My opinion for the three-judge panel that decided the case states that if “if forced to choose between the two pigeonholes, we would be inclined to call Nayman a supervisor … because he was often the only supervisory employee present in the ice cream parlor. He was thus in charge, and had he told his boss that one of the scooper girls was not doing a good job and should be fired, the boss would probably have taken his word for it rather than conduct an investigation, since [the plaintiff], a part-time teenage worker, would hardly have been considered a valued employee.” But, we added, “there is no compelling need to make a dichotomous choice. … Binary distinctions are not the only ones that judges and juries are capable of making.” The important thing was to impose on an employer “a higher duty of care to protect its employees against those employees whom the employer has armed with authority, even if it is less than the authority that triggers the employer’s strict liability. … The fact that Nayman was often the only supervisor in the ice cream parlor and that the workers he was supervising were for the most part inexperienced teenagers working part time created a risk of harassment by him that required his employer to take greater care than if Nayman had been one of the teenage scoopers.” And so we reversed the grant of summary judgment for the employer; the plaintiff had enough evidence to entitle her to a trial. (She later settled with her employer.)

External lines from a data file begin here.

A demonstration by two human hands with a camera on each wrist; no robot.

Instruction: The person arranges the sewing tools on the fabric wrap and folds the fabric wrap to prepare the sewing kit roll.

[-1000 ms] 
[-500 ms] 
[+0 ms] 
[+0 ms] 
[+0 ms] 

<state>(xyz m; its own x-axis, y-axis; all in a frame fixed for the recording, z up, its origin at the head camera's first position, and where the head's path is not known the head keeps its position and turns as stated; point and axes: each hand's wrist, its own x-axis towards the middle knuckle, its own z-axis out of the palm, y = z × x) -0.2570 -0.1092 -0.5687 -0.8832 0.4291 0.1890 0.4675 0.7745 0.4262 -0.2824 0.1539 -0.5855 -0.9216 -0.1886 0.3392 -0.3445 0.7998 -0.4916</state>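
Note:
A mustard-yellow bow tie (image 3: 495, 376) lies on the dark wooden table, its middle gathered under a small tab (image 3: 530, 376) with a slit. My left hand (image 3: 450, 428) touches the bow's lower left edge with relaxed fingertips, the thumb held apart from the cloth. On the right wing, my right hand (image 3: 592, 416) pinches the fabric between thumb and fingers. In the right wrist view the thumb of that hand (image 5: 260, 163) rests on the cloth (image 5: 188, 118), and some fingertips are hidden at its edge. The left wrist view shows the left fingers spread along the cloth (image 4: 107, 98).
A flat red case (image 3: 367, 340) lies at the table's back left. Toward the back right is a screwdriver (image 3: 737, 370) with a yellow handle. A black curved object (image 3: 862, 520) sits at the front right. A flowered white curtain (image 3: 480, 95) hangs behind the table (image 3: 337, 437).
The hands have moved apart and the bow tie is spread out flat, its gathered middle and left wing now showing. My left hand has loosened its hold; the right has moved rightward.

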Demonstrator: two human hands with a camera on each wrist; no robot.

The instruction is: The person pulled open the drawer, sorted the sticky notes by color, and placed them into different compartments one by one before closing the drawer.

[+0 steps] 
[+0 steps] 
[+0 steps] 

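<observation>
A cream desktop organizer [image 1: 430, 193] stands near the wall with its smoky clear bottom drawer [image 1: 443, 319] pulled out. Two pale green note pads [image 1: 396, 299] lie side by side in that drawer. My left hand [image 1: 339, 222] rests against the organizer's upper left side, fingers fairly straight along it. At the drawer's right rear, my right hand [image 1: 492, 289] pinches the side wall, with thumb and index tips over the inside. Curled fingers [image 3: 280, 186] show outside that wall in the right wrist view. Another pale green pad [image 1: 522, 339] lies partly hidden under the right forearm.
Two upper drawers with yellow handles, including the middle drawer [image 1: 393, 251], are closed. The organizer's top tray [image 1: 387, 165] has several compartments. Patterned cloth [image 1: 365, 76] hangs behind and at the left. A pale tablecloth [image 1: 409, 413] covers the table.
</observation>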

Our opinion suggested a sliding scale (now superseded by Vance), whereby the employer’s liability would depend on the contextually significant practical authority that the employer conferred on the employee who turned out to harass another employee. The plaintiff’s youth relative to Nayman, the fact that often he was the only supervisor present in the ice cream parlor, the absence of other adults—these were the facts that indicated irresponsible employment practices by the company. Nayman’s lack of authority to fire or promote the girl, or cut or raise her wages, was unimportant. Although Justice Alito in Vance goes on at length about the danger of a jury becoming confused by a vague standard, in fact this is the kind of case that a jury would have little difficulty deciding sensibly, because it involves a situation well within the capacity of virtually any adult to understand and evaluate. A jury might, however, be confused by having to decide in accordance with Vance when a supervisor is not a supervisor

The dueling opinions in Vance confirm the view that I advanced in my first comment in this series—that the Supreme Court’s opinions are too long. They are too long mainly because their authors spend a great deal of time trying to squeeze juice out of previous opinions that deal with substantially different employment situations. Most judges feel naked if they can’t tie a case back to some precedent, or some other bit of legal text, yet often they evince little interest in facts that may make all the difference. Vance, unlike the plaintiff in Doe v. Oberweis Dairy, had a weak case, as acknowledged by the dissent. This made the case a poor vehicle for an attempt to determine the scope of a company’s liability for harassment by its supervisory employees.